When finding an explosive device:
– immediately (from a safe place) inform the next services of the Ministry of Emergencies (tel. 101), the police (tel. 102);
– do not approach the object, do not touch or move it, do not allow other people to do it;
– stop all activities (works) in the area of detection of an explosive object;
– do not use radio communications, mobile phones (they can provoke an explosion), wait for the arrival of specialists, indicate the location of the find and report the time of its detection.
Rules of safe behavior on and near water
- The first condition for safe recreation on the water is the ability to swim. A person who swims well, feels calm on the water, confident, if necessary, can help. You need to learn to swim under the guidance of an instructor.

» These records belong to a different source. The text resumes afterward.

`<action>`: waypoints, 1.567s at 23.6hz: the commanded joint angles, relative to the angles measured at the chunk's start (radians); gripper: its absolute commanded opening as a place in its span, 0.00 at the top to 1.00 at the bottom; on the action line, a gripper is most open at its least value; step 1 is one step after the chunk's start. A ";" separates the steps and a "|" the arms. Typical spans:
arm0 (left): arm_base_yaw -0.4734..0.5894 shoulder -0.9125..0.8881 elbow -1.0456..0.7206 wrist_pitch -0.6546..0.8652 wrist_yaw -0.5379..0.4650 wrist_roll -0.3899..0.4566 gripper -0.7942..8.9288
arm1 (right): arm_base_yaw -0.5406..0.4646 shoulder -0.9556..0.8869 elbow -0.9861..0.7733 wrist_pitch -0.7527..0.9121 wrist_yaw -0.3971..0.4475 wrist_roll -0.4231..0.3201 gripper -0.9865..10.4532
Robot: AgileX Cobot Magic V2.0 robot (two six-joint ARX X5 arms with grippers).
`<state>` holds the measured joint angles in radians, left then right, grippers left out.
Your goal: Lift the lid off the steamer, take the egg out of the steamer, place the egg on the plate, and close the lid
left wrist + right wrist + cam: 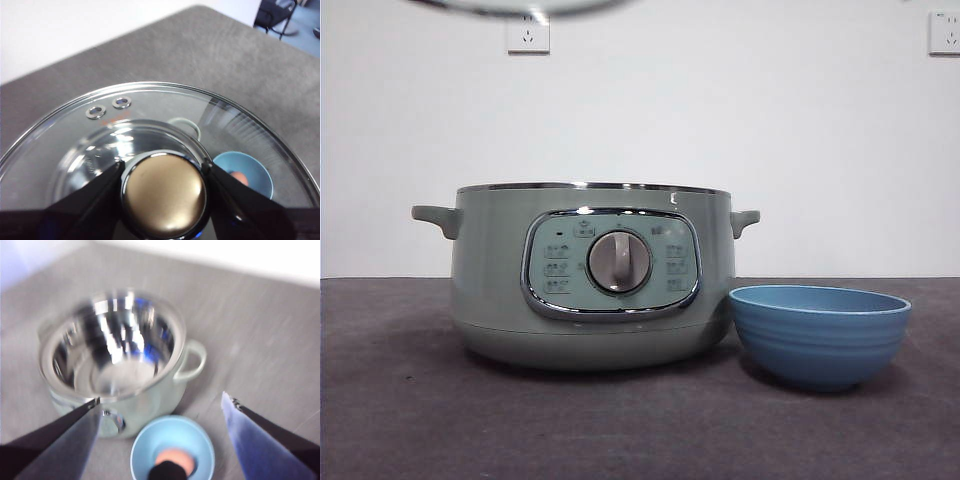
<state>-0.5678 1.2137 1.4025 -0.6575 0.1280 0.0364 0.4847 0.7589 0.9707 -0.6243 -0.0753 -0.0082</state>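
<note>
A: Left tool (162, 187)?

B: Its two black jaws are closed on either side of the knob (163, 196) of the round clear glass lid with the chrome rim (150, 107); the knob reads golden-bronze in the left wrist view. The lid hangs in the air above the tabletop (210, 55). In the front view only a sliver of its rim (515, 8) shows at the top edge, well above the pot.

A: Right tool (161, 402)?

B: Jaws spread wide, nothing between them. It hovers above the small deep blue bowl with faint ribbed sides (172, 447). That picture is blurred.

A: The egg?

B: An orange-tan egg (175, 458) lies in the bowl's bottom. It also shows through the lid glass in the left wrist view (240, 178). A small dark shape partly covers it in the right wrist view; I cannot tell what it is.

A: The pot?

B: The large round sage-green electric steamer (495, 280) stands uncovered on the dark grey tabletop, shiny metal inside. The bowl (820, 335) sits just beside it, by the control-panel dial (619, 262).
</note>
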 commanded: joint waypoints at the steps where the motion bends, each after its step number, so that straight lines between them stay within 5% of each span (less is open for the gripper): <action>1: -0.003 0.036 -0.043 0.137 -0.004 0.009 0.93 | 0.000 -0.066 0.001 -0.018 0.005 0.031 0.56; 13: -0.002 0.317 -0.047 0.304 -0.055 0.014 0.93 | 0.000 -0.160 0.001 -0.128 0.005 0.045 0.56; 37: 0.005 0.401 -0.047 0.327 -0.068 0.005 0.93 | 0.000 -0.160 0.001 -0.127 0.004 0.045 0.56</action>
<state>-0.5652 1.6146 1.3460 -0.3717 0.0616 0.0368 0.4847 0.6018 0.9707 -0.7578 -0.0750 0.0299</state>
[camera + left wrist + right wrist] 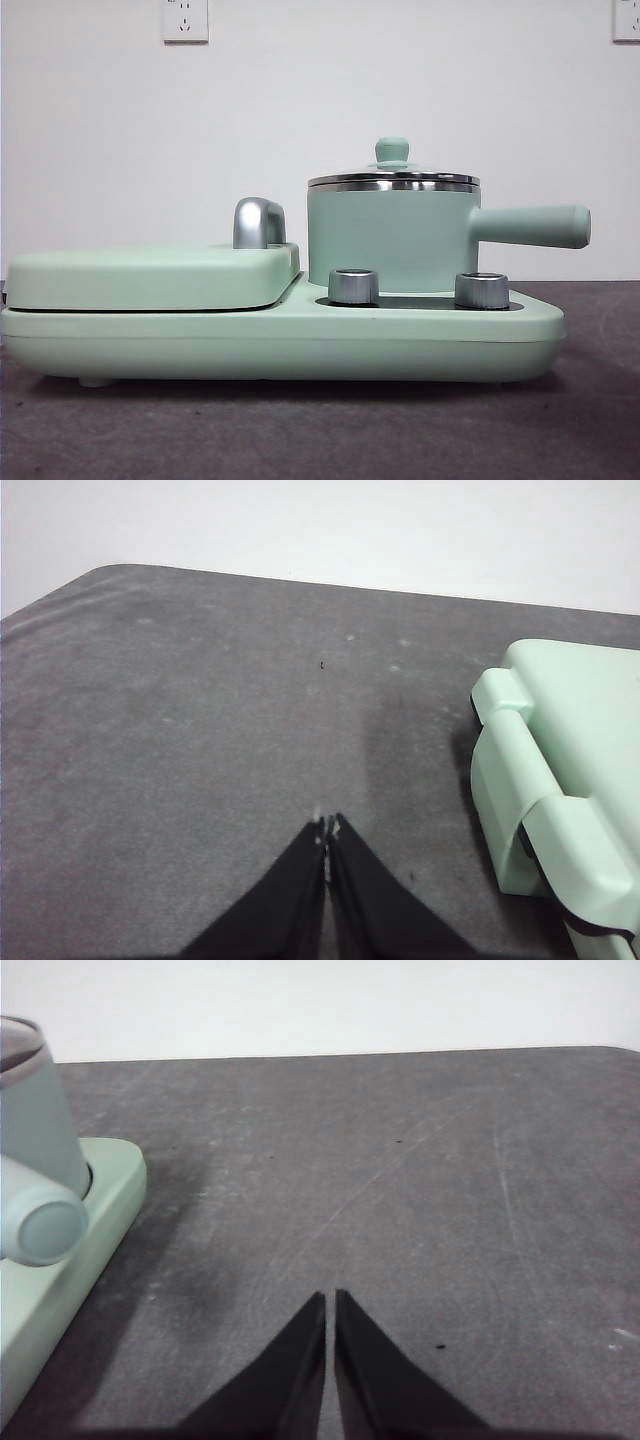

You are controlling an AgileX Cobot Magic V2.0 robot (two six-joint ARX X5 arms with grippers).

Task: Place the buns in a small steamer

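Observation:
The small steamer (392,235) is a mint-green pot with a steel rim, a straight side handle (530,226) and a lid with a green knob (392,150); the lid is on. It stands on the right half of a mint-green cooker base (280,340). The buns are out of view. My left gripper (327,828) is shut over bare grey table, beside the cooker's hinged end (560,780). My right gripper (329,1298) is shut over bare table too, with the steamer (35,1110) and its handle end (40,1225) off to one side. Neither arm shows in the front view.
A flat mint-green griddle lid (150,275) with a steel handle (258,222) covers the base's left half. Two steel knobs (353,286) sit at the base's front. The grey table (320,430) meets a white wall with sockets (185,20).

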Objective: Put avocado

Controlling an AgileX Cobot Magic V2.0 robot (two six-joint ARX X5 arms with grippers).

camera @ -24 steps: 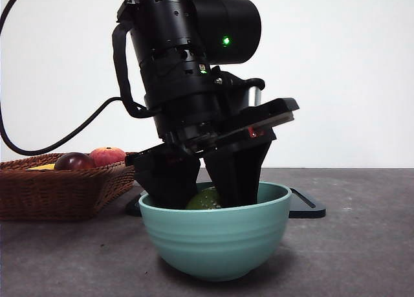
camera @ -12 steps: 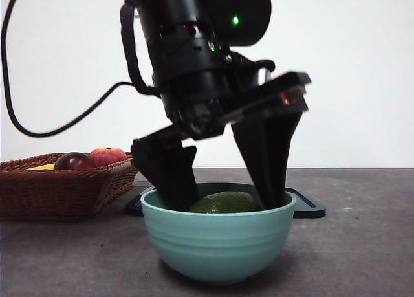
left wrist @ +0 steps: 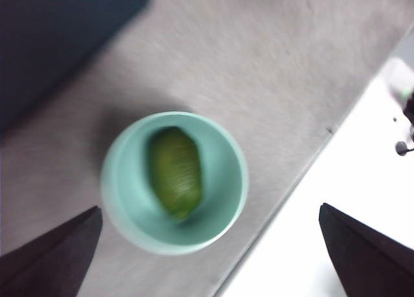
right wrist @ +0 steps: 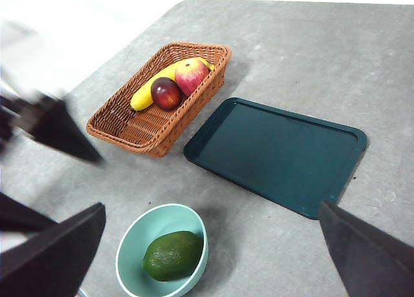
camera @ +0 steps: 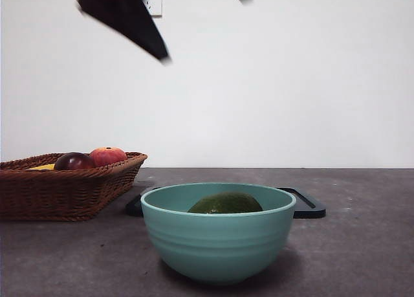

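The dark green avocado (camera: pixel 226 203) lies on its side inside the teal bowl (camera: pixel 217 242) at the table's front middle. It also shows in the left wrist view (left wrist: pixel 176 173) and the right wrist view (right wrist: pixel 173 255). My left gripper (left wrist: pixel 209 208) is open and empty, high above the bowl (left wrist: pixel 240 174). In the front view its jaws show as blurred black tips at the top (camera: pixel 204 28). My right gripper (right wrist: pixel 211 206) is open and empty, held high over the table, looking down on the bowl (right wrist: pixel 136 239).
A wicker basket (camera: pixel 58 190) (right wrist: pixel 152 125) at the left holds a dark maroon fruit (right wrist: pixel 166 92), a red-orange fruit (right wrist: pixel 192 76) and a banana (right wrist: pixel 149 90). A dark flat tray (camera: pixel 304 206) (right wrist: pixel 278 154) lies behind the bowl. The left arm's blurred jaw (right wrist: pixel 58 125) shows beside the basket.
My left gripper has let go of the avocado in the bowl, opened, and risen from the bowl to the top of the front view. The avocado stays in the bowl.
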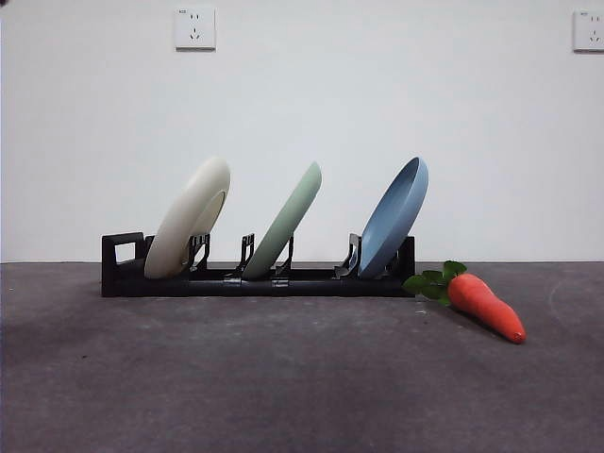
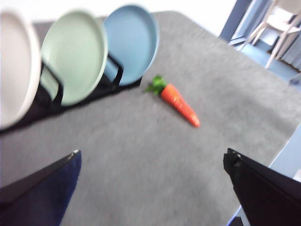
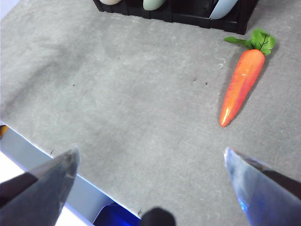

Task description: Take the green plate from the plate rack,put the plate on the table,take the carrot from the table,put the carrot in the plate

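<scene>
Nothing is done yet: the pale sage green round plate [image 1: 285, 223] leans in the long black pronged rack [image 1: 255, 279], the orange toy carrot [image 1: 483, 306] lies on the dark grey bench [image 1: 283, 377] right of it, and both grippers' jaws are spread, empty.

**Our count of what is on the table**

We count three plates standing in one rack [image 1: 255, 280]: one cream-white plate [image 1: 187, 218], one green plate [image 1: 283, 222] and one blue plate [image 1: 394, 216]. The rack shows us three pairs of upright prongs, one pair at each plate, and one squared loop at its end. On the table [image 1: 283, 377] we see one carrot [image 1: 484, 305], with one tuft of green leaves. On the wall behind we count two sockets [image 1: 194, 28]. Each wrist view gives us two jaws, so four jaws and two grippers in all.
</scene>
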`<action>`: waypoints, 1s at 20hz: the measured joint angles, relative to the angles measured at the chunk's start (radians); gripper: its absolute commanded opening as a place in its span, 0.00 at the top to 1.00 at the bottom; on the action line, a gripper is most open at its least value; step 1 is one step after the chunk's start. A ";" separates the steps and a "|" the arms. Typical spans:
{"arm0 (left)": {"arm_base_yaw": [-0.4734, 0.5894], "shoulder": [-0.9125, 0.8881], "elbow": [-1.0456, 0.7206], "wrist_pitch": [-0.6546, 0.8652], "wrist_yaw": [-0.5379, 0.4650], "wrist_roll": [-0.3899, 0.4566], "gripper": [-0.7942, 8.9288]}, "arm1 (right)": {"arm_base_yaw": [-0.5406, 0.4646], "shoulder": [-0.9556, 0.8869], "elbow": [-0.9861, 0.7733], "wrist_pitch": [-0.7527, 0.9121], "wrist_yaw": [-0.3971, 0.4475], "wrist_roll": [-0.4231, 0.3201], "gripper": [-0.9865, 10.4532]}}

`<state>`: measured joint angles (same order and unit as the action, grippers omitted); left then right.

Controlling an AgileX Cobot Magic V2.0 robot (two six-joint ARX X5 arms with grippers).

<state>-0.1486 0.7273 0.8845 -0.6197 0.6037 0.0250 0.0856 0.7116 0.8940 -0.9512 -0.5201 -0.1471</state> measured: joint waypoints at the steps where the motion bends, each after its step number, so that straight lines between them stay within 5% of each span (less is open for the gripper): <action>1: -0.025 0.046 0.039 0.021 -0.013 0.000 0.39 | 0.000 0.009 0.000 0.000 0.000 0.001 0.39; 10: -0.306 0.580 0.387 0.267 -0.284 0.001 0.39 | 0.000 0.055 0.000 0.002 0.000 0.002 0.39; 20: -0.339 1.127 0.628 0.499 -0.420 0.018 0.39 | 0.000 0.055 0.000 0.002 0.000 0.009 0.39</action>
<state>-0.4873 1.8542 1.5120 -0.1204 0.1841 0.0429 0.0856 0.7670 0.8940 -0.9489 -0.5198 -0.1379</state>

- Do not swim or dive in unfamiliar places, it can be done in specially designated places, you can not swim behind the restrictive signs. You can not bathe in a state of intoxication.

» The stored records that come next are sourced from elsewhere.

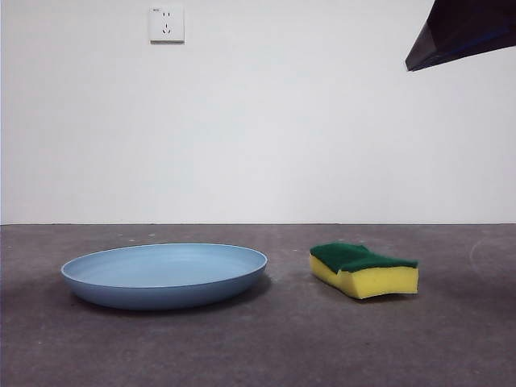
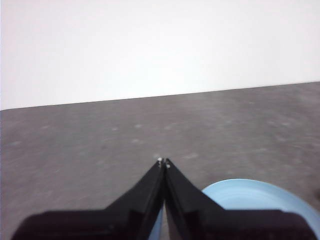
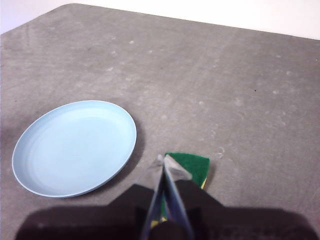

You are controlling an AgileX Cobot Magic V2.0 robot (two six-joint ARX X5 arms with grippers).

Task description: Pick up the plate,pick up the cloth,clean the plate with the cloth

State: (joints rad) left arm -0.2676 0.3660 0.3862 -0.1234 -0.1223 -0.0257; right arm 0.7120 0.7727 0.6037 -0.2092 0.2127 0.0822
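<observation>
Nearest me, the round light-blue plate (image 1: pixel 164 275) and yellow-green sponge cloth (image 1: pixel 364 270) lie untouched on the grey counter (image 1: pixel 258 347); my left gripper (image 2: pixel 163 161) and right gripper (image 3: pixel 163 160), both closed and empty, must open first.

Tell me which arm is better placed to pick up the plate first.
Probably the left: its end effector, jaws shut, is near the plate. The right end effector hangs above the sponge.

Bare lab-like test space, grey speckled table (image 1: pixel 258 347) stretching to a plain white wall (image 1: pixel 282 129), a lone wall socket (image 1: pixel 166 24) sitting high up — nothing homely showing.
</observation>
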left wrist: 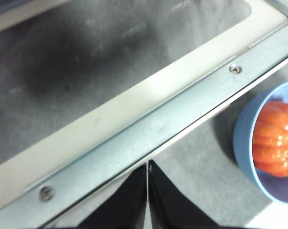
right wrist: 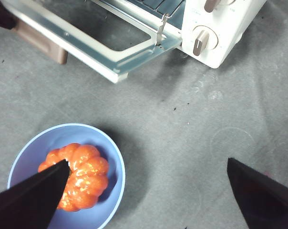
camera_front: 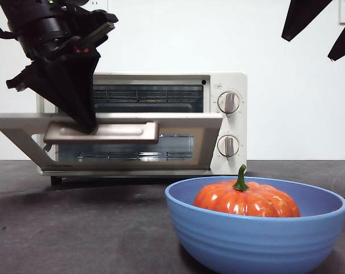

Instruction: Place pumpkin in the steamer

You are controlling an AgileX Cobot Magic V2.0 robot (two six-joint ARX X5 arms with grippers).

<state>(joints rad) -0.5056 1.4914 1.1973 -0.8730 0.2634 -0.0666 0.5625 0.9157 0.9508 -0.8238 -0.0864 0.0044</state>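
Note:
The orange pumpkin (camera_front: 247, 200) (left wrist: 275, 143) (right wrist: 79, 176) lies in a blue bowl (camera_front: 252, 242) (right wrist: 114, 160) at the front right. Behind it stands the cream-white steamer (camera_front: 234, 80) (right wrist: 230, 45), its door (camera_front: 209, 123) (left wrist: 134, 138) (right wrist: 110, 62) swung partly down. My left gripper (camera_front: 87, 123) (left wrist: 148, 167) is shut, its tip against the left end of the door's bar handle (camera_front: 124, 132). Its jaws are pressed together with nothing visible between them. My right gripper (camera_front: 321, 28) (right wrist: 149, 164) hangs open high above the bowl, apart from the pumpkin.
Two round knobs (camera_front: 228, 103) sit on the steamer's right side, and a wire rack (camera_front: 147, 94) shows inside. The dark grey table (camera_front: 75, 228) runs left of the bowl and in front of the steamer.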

- Be very careful with air mattresses and toys, especially when there is wind or strong currents. If the current catches you, do not panic, you need to swim downstream, gradually and smoothly returning to the shore.
- Do not bathe in cold water to avoid hypothermia. It is not necessary to bathe for a long time, it is better to bathe several times for 20-30 minutes.
- You can not play on the water in such games that can cause harm. Do not dive under people, do not grab their legs.
- Do not call for help unnecessarily.
- Do not swim to spinning tops, steamers and boats.
Do not jump upside down in places whose depth you do not know.
Providing home care to victims in emergencies
The first aid is the implementation of the simplest medical measures to save lives, reduce suffering of a victim of emergency
situations and prevent the development of possible complications. Professionally, such assistance is provided by qualified medical personnel, but an ambulance may not always arrive on time at the scene. Therefore, everyone’s ability to provide first aid to victims before rescue services arrive can play a crucial role in saving lives.
Basic principles of the first aid:
– correctness and expediency (if you are not sure of your actions – it is better to refrain; the main rule of first aid – do no harm);
– thoughtfulness, determination, calm.
When providing the first aid, the algorithm should be as follows:
- Inspect the scene and make sure the assistance is safe: ensure your own safety, as well as the safety of the victim and the people around you.
- Assess the condition of the victim (consciousness, respiration, pulse).
- If necessary, call an emergency (ambulance) team, as well as other emergency services (police, rescue service, gas service, etc.).
- Assess and stop critical bleeding.
- Ensure airway patency.
- If the victim has no signs of life and no critical bleeding (or you have already eliminated it) – start cardiopulmonary resuscitation.
- Transfer the victim to a stable position (on the side, face to your face, arm under the head, leg bent at the knee), unless there is a suspicion of spinal and pelvic injuries.
- Do not leave the victim and monitor the state of his vital functions until the arrival of emergency services.
If you do not have the appropriate skills to provide assistance, you should seek for help of others present at the scene.